*Activity*:
Set the listing down again in full, word for word, with the pictures left out.

*Data block*:
----
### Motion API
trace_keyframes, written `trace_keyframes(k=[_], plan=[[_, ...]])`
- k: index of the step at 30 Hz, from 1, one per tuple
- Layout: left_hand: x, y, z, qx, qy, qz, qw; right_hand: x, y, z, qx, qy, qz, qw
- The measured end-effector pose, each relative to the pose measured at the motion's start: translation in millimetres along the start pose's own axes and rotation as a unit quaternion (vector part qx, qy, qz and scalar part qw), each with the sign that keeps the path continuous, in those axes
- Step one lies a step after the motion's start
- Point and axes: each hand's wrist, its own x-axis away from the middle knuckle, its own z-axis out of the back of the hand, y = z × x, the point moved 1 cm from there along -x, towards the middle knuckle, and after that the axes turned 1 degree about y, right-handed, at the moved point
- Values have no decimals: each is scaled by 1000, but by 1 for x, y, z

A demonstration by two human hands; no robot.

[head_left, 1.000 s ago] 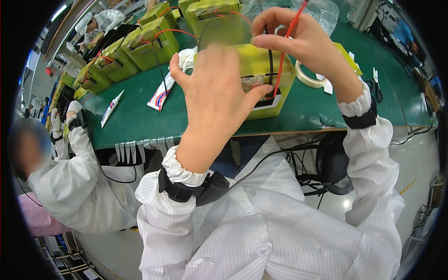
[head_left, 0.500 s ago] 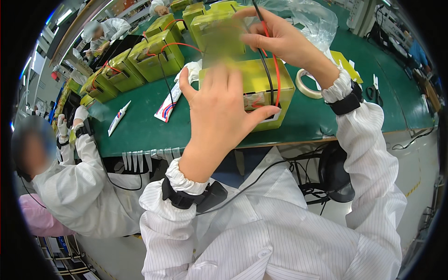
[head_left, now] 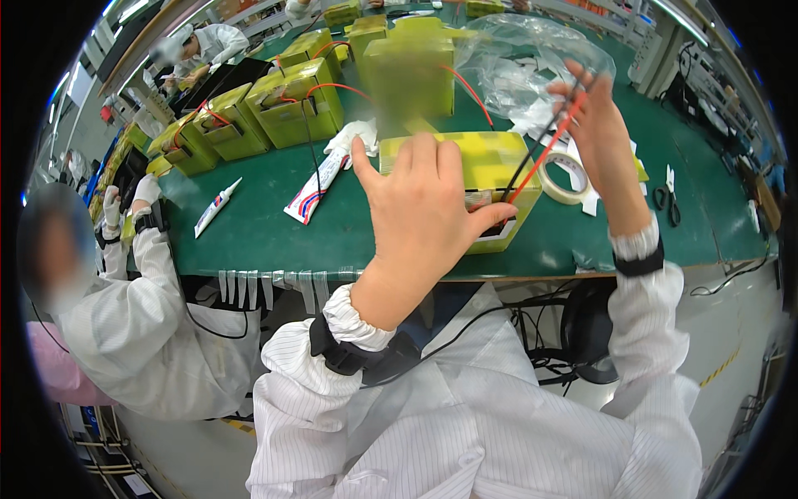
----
*Exercise response*:
### Motion API
trace_keyframes, written `trace_keyframes(k=[_], plan=[[_, ...]])`
- k: index of the step at 30 Hz, from 1, one per tuple
- Layout: left_hand: x, y, z, qx, qy, qz, qw; right_hand: x, y, z, qx, qy, qz, qw
- The measured end-effector pose, each relative to the pose measured at the motion's start: translation in millimetres along the start pose's own axes and rotation as a unit quaternion (vector part qx, qy, qz and scalar part qw), each with the sign that keeps the path continuous, in those axes
- Step one lies a step after the motion's start
- Point and axes: each hand's wrist, its own x-axis away from the middle knuckle, its own z-axis out of the back of the hand, y = z × x, the point moved 1 cm from there along -x, towards the middle knuckle, and after that the axes turned 1 degree about y, right-handed, at the moved point
- Values have no decimals: each is scaled by 1000, but by 1 for x, y, z

A demonstration by two human hands; no robot.

[head_left, 1.000 s ago] 
[head_left, 0.500 s ago] 
[head_left, now] 

The answer given here is complete.